To do:
Would you please output, word for word, the span of the listing below that opens on the line containing "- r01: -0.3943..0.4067" and closes on the line containing "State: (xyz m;"? Include both ends and nothing more.

BEGIN Extracted entries

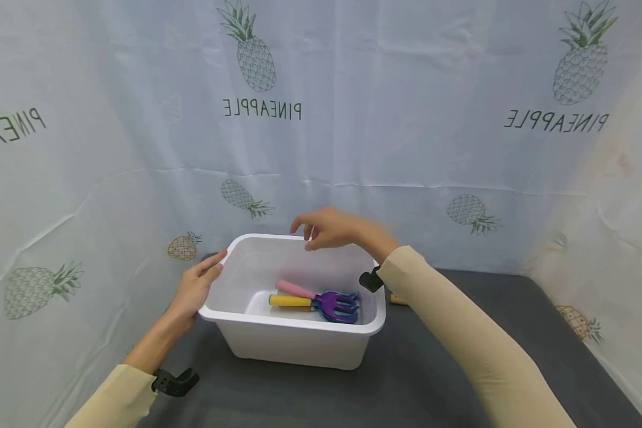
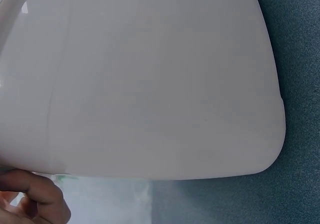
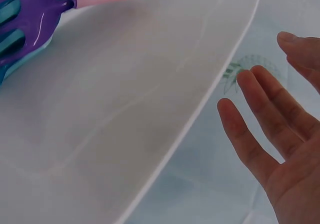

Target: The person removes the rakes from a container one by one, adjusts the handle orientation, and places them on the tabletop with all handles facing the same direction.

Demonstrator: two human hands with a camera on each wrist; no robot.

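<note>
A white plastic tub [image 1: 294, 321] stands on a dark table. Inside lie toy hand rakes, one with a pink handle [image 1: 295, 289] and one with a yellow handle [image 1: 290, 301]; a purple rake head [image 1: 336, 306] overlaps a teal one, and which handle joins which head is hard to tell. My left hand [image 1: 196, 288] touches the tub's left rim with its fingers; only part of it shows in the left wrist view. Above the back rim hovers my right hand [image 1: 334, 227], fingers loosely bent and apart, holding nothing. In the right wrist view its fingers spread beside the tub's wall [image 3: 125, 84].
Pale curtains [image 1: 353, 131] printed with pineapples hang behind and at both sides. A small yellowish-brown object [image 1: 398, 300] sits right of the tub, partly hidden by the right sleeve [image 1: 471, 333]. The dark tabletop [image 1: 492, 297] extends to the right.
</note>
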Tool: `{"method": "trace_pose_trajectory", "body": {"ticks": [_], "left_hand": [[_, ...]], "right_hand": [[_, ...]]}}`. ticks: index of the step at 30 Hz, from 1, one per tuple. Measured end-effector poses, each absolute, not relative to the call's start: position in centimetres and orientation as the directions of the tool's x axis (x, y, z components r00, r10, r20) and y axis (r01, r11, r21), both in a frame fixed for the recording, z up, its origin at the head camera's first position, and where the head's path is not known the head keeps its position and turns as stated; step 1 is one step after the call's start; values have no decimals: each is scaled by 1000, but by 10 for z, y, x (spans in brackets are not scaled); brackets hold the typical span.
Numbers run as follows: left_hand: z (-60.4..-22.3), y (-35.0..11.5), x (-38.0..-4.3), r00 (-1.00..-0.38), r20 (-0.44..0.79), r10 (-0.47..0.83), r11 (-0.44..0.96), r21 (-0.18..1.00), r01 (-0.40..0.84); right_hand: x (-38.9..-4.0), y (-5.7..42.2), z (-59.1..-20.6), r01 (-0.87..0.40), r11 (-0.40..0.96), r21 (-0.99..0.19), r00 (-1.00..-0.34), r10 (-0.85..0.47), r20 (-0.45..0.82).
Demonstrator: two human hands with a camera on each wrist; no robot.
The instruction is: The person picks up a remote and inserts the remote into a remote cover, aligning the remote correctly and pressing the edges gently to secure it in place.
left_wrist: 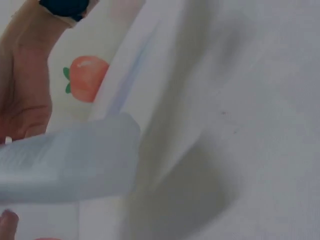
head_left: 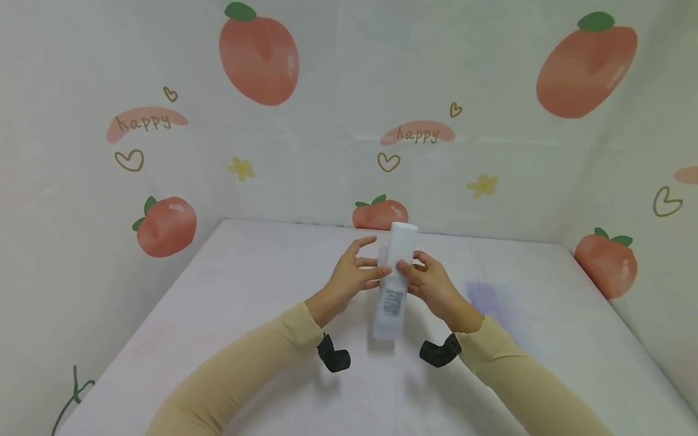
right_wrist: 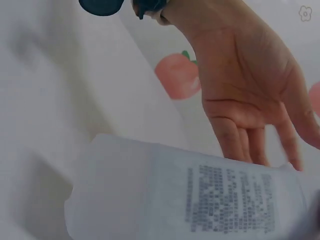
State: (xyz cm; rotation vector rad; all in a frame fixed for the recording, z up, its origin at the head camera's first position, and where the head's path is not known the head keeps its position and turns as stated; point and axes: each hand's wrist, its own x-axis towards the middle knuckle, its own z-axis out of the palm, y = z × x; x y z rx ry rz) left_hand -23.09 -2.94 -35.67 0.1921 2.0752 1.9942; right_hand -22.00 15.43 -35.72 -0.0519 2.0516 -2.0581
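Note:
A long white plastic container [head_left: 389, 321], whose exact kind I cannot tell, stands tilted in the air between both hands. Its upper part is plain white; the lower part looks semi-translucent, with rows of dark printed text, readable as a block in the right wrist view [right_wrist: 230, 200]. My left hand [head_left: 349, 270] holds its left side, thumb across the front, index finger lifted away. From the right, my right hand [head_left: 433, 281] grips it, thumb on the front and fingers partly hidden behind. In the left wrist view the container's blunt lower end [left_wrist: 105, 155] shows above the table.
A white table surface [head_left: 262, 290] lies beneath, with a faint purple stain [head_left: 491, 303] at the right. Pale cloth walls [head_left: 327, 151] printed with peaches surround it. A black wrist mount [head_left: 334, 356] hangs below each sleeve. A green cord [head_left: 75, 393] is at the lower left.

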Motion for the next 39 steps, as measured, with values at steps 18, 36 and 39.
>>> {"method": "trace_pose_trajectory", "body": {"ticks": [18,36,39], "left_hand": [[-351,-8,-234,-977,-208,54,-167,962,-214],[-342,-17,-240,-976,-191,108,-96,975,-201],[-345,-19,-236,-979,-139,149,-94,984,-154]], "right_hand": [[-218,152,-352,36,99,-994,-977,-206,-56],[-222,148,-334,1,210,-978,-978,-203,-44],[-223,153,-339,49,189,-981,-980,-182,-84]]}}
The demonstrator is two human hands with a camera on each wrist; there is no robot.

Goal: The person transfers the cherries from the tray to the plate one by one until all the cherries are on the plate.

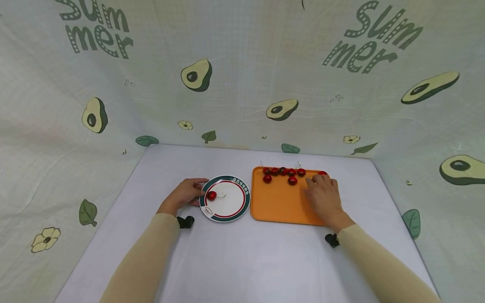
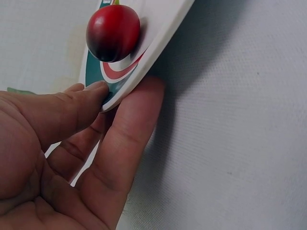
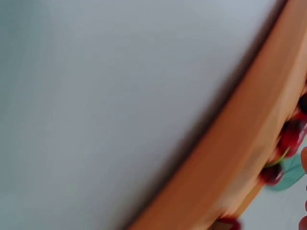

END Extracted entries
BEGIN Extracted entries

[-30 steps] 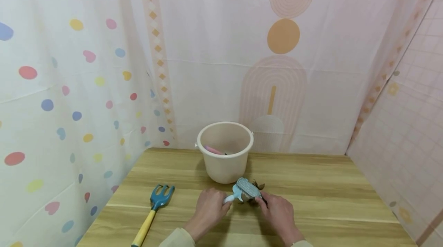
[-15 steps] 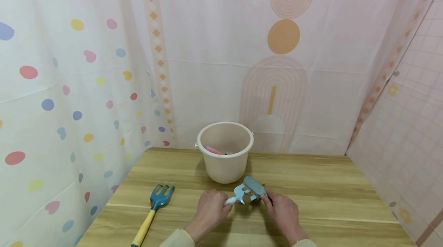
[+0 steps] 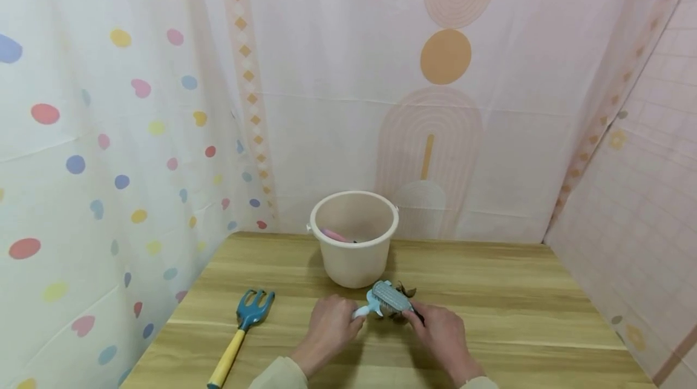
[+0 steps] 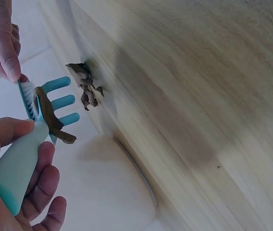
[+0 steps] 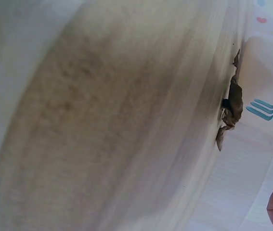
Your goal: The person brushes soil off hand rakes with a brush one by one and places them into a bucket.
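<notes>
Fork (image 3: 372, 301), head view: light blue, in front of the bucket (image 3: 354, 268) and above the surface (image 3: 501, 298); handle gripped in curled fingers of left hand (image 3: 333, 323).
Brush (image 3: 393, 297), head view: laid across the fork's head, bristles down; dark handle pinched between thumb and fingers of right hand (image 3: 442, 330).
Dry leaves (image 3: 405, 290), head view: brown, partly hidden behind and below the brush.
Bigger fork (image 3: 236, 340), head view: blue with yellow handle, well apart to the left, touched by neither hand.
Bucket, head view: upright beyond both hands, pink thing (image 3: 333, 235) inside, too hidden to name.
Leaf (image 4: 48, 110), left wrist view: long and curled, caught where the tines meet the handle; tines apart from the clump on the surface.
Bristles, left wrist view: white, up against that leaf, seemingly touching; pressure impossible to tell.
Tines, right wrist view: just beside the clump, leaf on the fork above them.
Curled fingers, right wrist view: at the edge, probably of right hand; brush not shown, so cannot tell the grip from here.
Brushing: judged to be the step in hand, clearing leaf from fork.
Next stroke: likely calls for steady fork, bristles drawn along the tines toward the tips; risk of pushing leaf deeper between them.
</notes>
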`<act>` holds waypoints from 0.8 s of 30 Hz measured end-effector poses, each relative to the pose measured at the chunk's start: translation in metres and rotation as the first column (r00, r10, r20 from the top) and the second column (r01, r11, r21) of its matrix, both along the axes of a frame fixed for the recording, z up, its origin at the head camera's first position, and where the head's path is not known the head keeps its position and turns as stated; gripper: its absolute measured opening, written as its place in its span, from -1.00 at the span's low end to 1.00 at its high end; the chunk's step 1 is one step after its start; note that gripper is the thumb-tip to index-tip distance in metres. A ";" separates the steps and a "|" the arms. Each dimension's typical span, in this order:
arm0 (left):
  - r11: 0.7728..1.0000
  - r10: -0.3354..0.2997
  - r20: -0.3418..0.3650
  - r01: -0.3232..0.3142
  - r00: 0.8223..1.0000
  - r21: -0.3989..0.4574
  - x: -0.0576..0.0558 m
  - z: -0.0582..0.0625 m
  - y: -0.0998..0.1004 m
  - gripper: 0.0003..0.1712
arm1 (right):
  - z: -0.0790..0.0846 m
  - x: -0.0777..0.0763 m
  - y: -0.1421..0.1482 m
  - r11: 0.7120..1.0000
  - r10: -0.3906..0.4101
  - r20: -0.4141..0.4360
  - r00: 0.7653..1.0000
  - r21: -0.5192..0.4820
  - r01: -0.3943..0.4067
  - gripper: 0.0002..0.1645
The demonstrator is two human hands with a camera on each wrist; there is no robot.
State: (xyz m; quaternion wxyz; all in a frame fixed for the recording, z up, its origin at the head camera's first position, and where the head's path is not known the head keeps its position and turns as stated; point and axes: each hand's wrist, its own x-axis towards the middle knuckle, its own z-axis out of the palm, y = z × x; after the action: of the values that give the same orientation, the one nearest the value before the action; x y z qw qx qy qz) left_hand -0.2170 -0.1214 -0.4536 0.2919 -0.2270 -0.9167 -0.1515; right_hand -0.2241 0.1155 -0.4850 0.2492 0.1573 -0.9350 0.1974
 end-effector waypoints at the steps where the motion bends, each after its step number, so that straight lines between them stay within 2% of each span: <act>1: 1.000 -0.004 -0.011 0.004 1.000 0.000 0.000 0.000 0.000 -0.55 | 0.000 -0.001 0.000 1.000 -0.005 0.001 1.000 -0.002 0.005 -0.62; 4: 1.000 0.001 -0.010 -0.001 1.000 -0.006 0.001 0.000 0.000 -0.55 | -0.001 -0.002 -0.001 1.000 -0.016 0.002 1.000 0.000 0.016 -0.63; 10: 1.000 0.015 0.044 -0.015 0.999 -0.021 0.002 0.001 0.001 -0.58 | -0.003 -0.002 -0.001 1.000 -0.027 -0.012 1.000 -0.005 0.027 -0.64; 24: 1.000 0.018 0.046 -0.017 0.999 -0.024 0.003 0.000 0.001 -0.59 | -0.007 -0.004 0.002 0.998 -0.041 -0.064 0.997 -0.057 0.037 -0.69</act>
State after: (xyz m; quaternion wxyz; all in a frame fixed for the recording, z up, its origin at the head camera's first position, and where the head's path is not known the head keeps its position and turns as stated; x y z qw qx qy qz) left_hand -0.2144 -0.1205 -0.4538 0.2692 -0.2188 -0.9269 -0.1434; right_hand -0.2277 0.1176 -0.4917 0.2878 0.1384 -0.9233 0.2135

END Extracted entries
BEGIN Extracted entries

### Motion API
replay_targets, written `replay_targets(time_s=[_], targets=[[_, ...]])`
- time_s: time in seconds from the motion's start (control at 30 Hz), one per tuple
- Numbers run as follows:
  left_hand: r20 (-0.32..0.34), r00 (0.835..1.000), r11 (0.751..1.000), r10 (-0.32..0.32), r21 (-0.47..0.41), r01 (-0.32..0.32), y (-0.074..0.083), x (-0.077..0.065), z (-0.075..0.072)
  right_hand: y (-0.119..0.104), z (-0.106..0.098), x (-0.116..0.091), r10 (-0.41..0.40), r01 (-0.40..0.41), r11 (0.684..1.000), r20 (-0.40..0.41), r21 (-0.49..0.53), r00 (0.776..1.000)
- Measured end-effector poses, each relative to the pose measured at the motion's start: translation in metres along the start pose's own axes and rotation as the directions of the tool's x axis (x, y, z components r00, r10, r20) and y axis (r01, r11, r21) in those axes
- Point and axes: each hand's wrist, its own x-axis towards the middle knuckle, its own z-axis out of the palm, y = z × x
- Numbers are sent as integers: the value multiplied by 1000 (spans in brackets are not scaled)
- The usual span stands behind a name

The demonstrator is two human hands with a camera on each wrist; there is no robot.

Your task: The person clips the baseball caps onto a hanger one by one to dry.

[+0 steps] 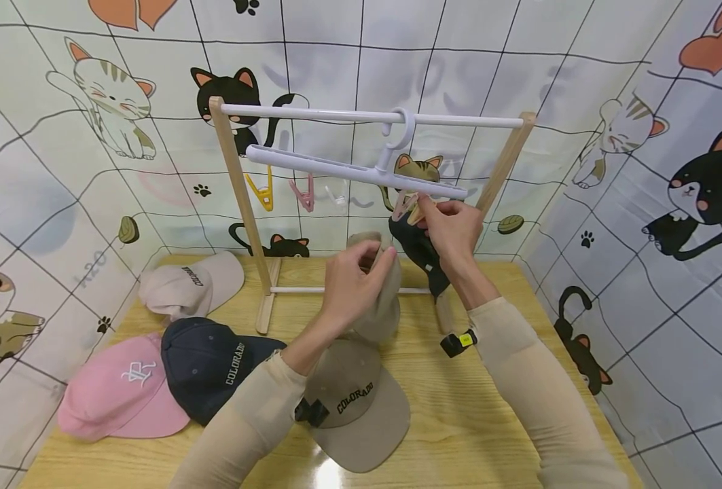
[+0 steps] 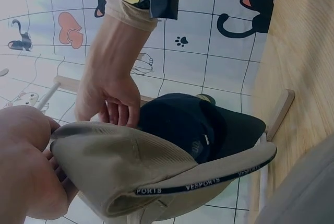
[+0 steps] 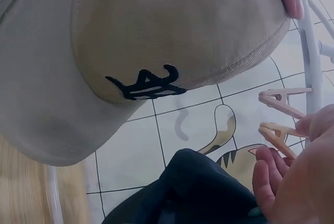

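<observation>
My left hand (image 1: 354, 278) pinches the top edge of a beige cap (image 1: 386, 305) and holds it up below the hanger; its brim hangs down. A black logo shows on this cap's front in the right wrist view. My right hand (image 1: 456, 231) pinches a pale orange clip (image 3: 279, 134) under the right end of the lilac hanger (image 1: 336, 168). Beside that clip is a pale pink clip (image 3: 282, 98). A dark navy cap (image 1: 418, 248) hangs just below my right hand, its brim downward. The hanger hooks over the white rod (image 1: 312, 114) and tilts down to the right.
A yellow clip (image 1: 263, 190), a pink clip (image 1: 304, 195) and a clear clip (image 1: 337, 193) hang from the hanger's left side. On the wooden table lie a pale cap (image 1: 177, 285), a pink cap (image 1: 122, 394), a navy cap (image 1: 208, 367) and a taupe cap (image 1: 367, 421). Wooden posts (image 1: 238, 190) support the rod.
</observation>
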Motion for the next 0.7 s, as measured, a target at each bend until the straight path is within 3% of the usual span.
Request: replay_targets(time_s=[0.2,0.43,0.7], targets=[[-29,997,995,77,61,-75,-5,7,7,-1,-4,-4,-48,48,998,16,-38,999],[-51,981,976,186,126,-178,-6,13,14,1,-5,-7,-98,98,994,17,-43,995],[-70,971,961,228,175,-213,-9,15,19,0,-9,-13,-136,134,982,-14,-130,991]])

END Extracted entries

Reply to the exercise:
  - r01: -0.3943..0.4067
  - gripper: 0.0002..0.1645
The demonstrator is two human hands with a camera on each wrist; there is no robot.
State: (xyz m; quaternion wxyz; all in a frame fixed for the recording, z up, its origin at the head camera's first position, and where the head's path is not known the head keeps its position and turns as stated; point and axes: each hand's wrist, its own x-axis towards the middle knuckle, its own z-axis out of the palm, y = z × x; after the action: of the values that give the same orientation, the one nearest the value before the action; x y z qw qx qy qz) left_hand -0.2170 -0.1214 -0.4536 0.2919 -0.2270 -0.9167 -0.1515; right_hand -0.2241 0.1155 -0.4850 0.2492 0.1573 -0.9350 0.1974

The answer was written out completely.